Surgery for Diverticular
Surgery for diverticulitis involves removing the diseased part of the colon. You may decide to have surgery for diverticulitis if you have the following conditions:
A partially blocked colon or a small spot in the colon (stricture). Continues attacks of diverticulitis. Surgery to remove the diseased part of the colon often is advised if you have two or more severe attacks. A high risk of complications People younger than age 40 who have had an attack of diverticulitis have greater risks of complications. Repetition in bleeding from the colon.

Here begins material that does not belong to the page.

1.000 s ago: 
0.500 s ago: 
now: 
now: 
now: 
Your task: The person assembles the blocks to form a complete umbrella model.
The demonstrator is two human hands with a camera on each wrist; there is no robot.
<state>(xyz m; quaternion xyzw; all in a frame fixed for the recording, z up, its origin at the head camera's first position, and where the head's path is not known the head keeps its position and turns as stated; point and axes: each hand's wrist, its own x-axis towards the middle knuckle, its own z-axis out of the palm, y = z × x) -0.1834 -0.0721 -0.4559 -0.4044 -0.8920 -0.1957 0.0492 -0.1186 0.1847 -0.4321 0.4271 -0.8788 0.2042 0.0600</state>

An abnormal opening (fistula) that has formed between the colon and an adjacent organ, most commonly the bladder, uterus, or vagina. Exhibiting symptoms of a possible cancer that cannot be determined by other tests. Removing the infected part of the colon, surgery for diverticulitis may be required if you have complications, including:
An infected pouch (diverticulum) that has ruptured into the abdominal wall particularly if a pocket of infection (abscess) has formed. In some cases, an abscess can be drained without surgery. An infection that has spread into the abdominal wall (peritonitis). Colon blockage (bowel obstruction). Infection that travel through the blood stream to other parts of the body (sepsis). Critical bleeding that does not stop with treatment given through an angiogram or colonoscopy.
Surgical treatment includes removing the diseased part of the large colon or doctors call it partial colostomy, reconnecting the remaining parts. Although it really depend on the severity and nature of the symptoms, more than one surgery may be needed to correct the problem. When multiple surgeries are needed, the person usually has a colostomy during the time between surgeries. A colostomy is a surgical operation in which the upper part of the colon is sewn to an opening made in the skin of the abdomen. Stool passes out of the body at this opening and into a disposable bag. The colostomy is usually removed and the intestine reconnected at a later time.
If you have multiple attacks of diverticulitis, surgery may be appropriate.
The survival rate is 99% for non-urgent (elective) surgery for diverticulitis. An emergency surgery has more risks.
"About 10 percent of Americans over the age of 40 have diverticulosis. The condition becomes more common as people age. About half of all people over the age of 60 have diverticulosis."
A low-residue diet is recommended during the flare-up periods of diverticulitis to decrease bowel volume so that the infection can heal. An intake of less than 10 grams of fiber per day is generally considered a low residue diverticulitis diet. If you have been on a low-residue diet for an extended period of time, your doctor may recommend a daily multi-vitamin/mineral supplement.